Beta This part of GOV.UK is being rebuilt – find out what this means

HMRC internal manual

Compliance Handbook

From
HM Revenue & Customs
Updated
, see all updates

Penalties for inaccuracies: calculating the penalty: Potential Lost Revenue: calculating PLR for multiple inaccuracies - example of interaction with delayed tax

Example

Stuart PLC’s VAT return for the quarter ending 30 September 2015 includes VAT of £500,000 which should have been declared on the return for the quarter ending 31 March 2015. It is accepted that there has been a careless inaccuracy in the March 2015 return and that the understatement resulting from this inaccuracy has been automatically reversed in full by the overstatement in the September 2015 return.

The PLR for the inaccuracy of £500,000 in the March 2015 return is calculated by reference to the rules for delayed tax inaccuracies, see CH82390-2.

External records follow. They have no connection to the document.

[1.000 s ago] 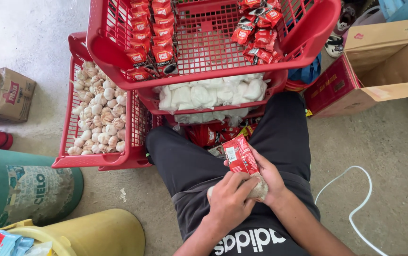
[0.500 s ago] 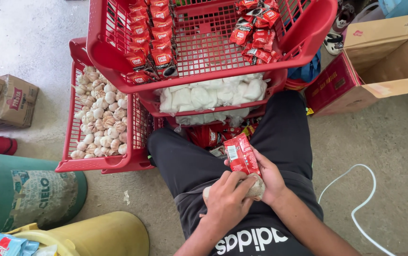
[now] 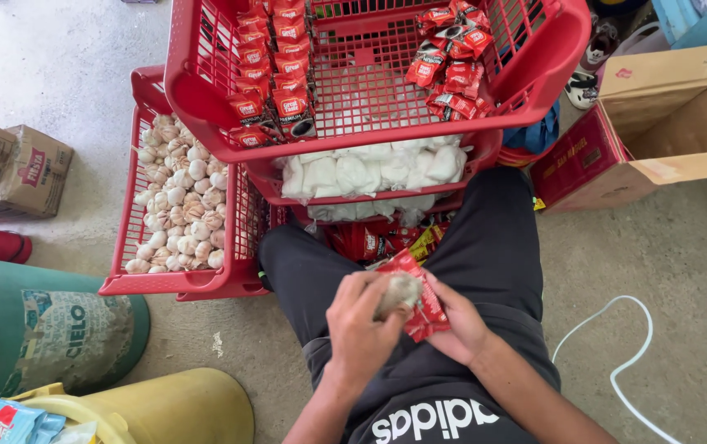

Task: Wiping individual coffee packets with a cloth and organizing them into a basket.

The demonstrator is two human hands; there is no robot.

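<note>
Over the lap of the seated person in black shorts, both hands meet just below the middle of the view. Toward seven o'clock of that meeting point, the left hand has its fingers curled closed around a small pale lump in clear wrap, pinching it at the top. Toward four o'clock, the right hand cups from beneath, its fingers closed on a flat red foil sachet that touches the pale lump and lies partly behind it.

Down at eight o'clock of the frame a rounded yellow plastic container stands beside a green drum with a paper label; a thin white cord loops over the concrete floor at four o'clock.

Just beyond the knees, loose red and yellow packets lie under the stacked crates. At ten o'clock a low red plastic crate holds whole white garlic bulbs. Straight up at twelve o'clock a middle red crate carries white filled plastic bags, and the top red lattice crate holds two groups of red sachets. An open brown cardboard box sits at two o'clock, and smaller printed cardboard boxes at nine.
</note>
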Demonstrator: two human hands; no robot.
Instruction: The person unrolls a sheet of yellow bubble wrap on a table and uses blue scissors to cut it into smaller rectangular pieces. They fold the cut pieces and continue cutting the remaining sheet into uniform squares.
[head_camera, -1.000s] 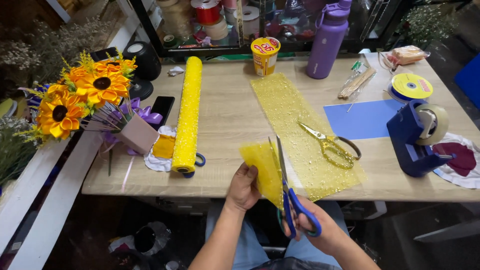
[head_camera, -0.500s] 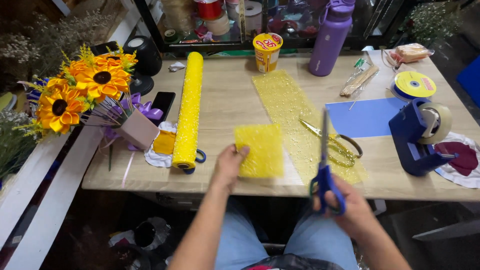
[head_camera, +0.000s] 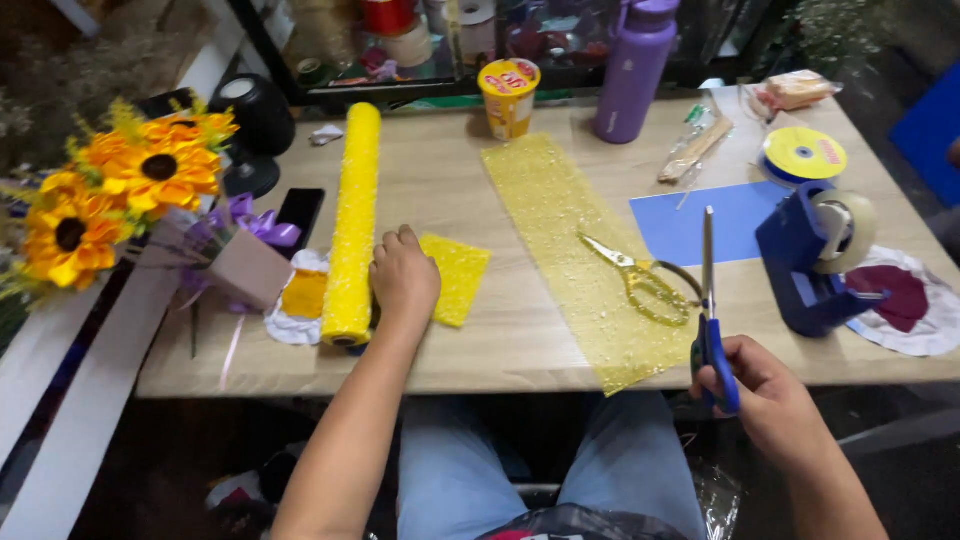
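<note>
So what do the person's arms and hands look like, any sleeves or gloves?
No sleeves or gloves show. Both forearms are bare to the frame's edge. The left hand and right hand are bare too, with no rings, watch or bracelets visible. Blue jeans cover the legs below.

We see a pale matt wood-grain tabletop (head_camera: 480, 350) under a long strip of yellow mesh fabric (head_camera: 575, 255), rough and glittery with tiny beads (the small cut yellow mesh piece (head_camera: 455, 277) looks the same). The blue-handled scissors (head_camera: 709, 320) show smooth plastic grips and dull steel blades; the gold scissors (head_camera: 640, 280) shine like polished metal.
</note>
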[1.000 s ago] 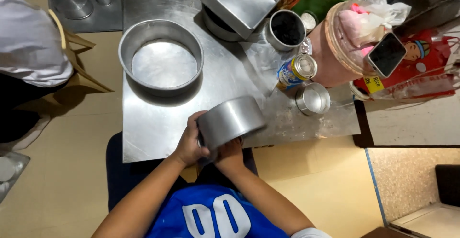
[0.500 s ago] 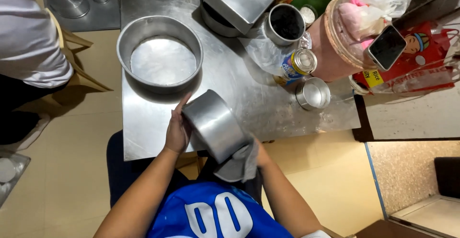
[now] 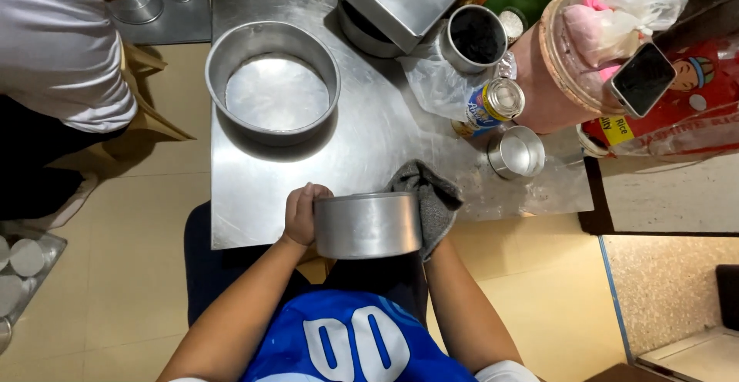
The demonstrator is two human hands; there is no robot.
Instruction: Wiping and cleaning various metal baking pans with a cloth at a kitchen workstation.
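While the left hand curls closed around the left rim of a small round metal pan, the right hand is hidden under a grey cloth pressed to the pan's right side — its grip cannot be judged. The pan is held on its side between both hands, at the near edge of the steel table. Beyond the left hand sits a large round pan; beyond the cloth, a small metal cup and a tin can.
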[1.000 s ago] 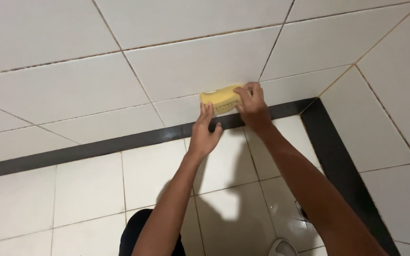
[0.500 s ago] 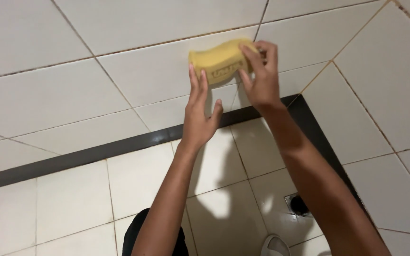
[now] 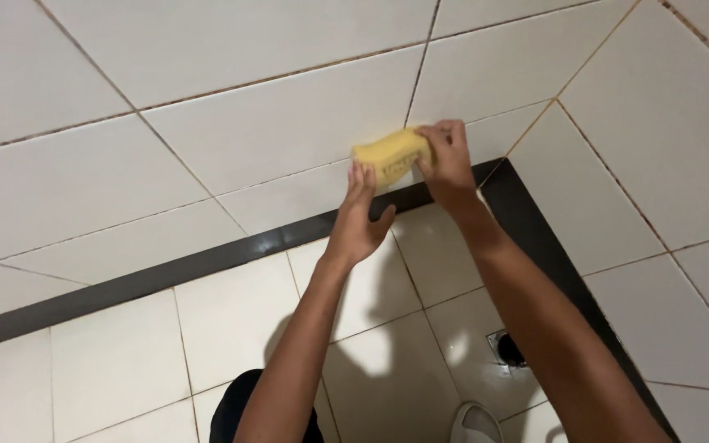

We then discover unrelated inaccuracies as follows

  • an overstatement of £700,000 on the March 2015 return
  • an understatement due to careless inaccuracy of £600,000 on the September 2015 return, and
  • an overstatement of £100,000 on the September 2015 return.

All understatements and overstatements are summarised in the table below.

Return period Delayed Tax Under-statement Delayed Tax Over-statement Other under-statement Other Over-statement Net
           
March 2015 (£500,000) Nil Nil £700,000 £200,000
Sept 2015 Nil £500,000 (£600,000) £100,000 Nil

So in these circumstances Stuart PLC is owed £200,000 for the March 2015 period and owes no tax for the Sept 2015 period.

However, if delayed tax understatements and overstatements were excluded from the multiple inaccuracy rules Stuart PLC would receive penalties as follows:

For the March 2015 return there would be a penalty for a £500,000 understatement with the PLR calculated applying the rules for delayed tax inaccuracies, see CH82390. The £700,000 overstatement in this period could not be used to set off the delayed tax. There would also be a penalty in period 12/15 based on normal PLR of £500,000.

This result is not what the delayed tax provisions were intended to achieve. As such where the periods covered by delayed tax also include an unrelated accuracy you should ignore the delayed tax rules and treat all of the PLR using the normal multiple inaccuracy rules at CH82250.

Although this will sometimes result in higher penalties this rule applies whether or not the unrelated inaccuracies were made despite taking reasonable care.

In the example given above, applying the normal multiple inaccuracy rules would result in no penalties being due as there is no PLR in either period but that will not always be the case.